Klimmzug des Goldes: Ein wertvoller Höhenflug setzt neue Rekorde
Der Goldpreis hat einen neuen Rekord erreicht und sich am dritten Handelstag in Folge gesteigert. Haupttreiber dieser Entwicklung ist die Aussicht auf mögliche Zinssenkungen seitens der US-Notenbank Fed, wobei die Spekulationen auf eine beachtliche Reduktion um 50 Basispunkte zunehmen. Am Dienstag morgen verzeichnete der Goldpreis in London mit 3.659,36 US-Dollar pro Feinunze eine bisher ungesehene Höhe.

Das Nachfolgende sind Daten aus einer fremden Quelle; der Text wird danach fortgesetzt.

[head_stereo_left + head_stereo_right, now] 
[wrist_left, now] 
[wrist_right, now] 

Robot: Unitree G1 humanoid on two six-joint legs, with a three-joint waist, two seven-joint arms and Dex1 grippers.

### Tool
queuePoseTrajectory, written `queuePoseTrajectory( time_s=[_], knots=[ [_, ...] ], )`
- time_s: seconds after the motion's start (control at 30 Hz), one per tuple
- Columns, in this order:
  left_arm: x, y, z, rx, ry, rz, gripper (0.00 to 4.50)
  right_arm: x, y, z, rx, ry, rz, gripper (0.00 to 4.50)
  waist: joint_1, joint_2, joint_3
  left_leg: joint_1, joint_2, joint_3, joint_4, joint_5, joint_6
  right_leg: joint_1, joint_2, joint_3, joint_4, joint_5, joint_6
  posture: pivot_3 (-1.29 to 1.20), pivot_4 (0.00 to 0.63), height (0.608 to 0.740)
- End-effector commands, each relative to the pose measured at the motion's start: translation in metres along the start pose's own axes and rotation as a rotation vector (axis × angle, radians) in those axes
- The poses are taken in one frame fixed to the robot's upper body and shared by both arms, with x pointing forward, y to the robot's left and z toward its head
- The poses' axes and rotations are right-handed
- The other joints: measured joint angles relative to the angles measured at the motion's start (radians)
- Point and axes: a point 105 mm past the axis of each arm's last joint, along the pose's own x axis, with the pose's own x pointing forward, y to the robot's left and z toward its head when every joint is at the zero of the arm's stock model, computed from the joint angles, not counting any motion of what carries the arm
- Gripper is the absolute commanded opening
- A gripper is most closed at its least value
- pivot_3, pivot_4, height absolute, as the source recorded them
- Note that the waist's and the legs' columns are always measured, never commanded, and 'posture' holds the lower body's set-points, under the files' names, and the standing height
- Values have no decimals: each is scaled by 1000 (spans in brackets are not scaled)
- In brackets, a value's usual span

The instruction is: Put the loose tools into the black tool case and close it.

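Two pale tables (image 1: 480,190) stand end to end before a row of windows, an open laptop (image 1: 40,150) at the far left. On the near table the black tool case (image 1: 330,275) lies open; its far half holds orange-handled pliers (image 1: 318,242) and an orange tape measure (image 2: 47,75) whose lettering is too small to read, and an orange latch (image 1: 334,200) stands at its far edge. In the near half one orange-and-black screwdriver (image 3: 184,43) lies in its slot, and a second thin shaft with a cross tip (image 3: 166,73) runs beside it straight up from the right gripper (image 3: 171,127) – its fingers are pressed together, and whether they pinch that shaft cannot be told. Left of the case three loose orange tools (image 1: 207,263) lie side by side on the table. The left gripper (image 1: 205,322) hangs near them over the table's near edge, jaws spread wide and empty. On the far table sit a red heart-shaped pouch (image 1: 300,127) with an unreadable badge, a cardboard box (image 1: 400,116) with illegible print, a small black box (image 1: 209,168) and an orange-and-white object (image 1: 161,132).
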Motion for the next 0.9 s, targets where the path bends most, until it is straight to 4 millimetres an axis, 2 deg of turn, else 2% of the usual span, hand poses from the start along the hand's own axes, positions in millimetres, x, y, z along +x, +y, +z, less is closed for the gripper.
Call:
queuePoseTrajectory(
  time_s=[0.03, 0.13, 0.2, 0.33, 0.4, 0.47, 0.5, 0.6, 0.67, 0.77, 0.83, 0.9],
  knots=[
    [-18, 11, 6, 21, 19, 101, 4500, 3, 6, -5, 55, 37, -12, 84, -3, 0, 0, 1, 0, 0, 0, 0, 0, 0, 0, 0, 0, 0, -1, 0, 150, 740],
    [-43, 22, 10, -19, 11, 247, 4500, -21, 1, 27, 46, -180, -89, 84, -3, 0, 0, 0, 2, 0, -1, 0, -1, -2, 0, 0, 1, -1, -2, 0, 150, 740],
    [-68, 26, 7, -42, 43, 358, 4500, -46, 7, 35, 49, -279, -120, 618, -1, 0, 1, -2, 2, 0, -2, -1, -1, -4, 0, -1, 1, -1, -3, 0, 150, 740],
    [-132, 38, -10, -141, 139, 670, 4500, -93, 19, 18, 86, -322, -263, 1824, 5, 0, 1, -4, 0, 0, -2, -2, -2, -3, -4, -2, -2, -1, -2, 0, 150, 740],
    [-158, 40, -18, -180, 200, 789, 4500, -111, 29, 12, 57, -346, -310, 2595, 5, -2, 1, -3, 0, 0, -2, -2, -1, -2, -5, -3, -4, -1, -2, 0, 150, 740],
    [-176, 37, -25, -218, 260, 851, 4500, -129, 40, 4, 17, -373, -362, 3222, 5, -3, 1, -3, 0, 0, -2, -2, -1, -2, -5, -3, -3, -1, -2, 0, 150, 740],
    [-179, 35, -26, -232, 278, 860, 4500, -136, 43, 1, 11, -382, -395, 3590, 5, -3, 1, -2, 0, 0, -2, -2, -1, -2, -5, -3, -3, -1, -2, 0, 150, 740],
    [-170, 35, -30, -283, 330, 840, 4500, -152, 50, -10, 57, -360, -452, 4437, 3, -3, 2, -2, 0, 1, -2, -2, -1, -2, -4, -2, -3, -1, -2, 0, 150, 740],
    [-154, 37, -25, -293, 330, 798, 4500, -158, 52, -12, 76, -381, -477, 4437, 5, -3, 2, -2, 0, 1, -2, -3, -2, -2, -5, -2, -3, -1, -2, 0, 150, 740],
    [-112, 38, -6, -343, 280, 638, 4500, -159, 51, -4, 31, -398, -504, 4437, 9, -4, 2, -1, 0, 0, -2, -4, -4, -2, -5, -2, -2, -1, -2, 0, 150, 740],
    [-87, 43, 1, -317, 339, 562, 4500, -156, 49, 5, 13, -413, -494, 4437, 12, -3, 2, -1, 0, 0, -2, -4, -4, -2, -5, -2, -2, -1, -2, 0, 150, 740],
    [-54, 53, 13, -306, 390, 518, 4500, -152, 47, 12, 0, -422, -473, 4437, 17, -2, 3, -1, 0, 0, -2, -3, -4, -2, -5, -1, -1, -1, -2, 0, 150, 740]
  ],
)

Auch in Euro erzielte das Edelmetall mit 3.107 Euro ein neues Hoch. Als Antwort auf geopolitische Spannungen und die protektionistische US-Zollpolitik greifen Anleger verstärkt auf Gold zurück.
Die anhaltende Ankaufswelle von Ländern wie Indien und China, kombiniert mit der Möglichkeit einer geldpolitischen Lockerung in den USA, verstärkt die Rallye. Vor einigen Wochen hat Fed-Chef Jerome Powell auf der Jackson Hole Konferenz ein klares Signal zur möglichen Zinssenkung gegeben, was die Nachfrage nach mit Gold hinterlegten ETFs spürbar ankurbelte.
Die einsetzende Schwäche des US-Dollars infolge der Zinsspekulationen trug zusätzlich zur Attraktivität des Goldes bei, da das Edelmetall für Käufer außerhalb des Dollarraums günstiger wurde. Analysten der Investmentbank Goldman Sachs äußerten kürzlich die Erwartung, dass der Goldpreis, bei spezifischen Entwicklungen, die Marke von 5.000 Dollar erreichen könnte.
Ein solcher Preissprung wäre jedoch wahrscheinlich nur, wenn Zweifel an der Unabhängigkeit der Fed aufkämen, wie jüngste Äußerungen von US-Präsident Donald Trump vermuten lassen. Der Präsident hatte zuletzt durch Personalentscheidungen bei der Fed, inklusive der Entlassung von Gouverneurin Lisa Cook, Bedenken hinsichtlich der Zentralbankautonomie geweckt, was Cook nun juristisch anfechtet.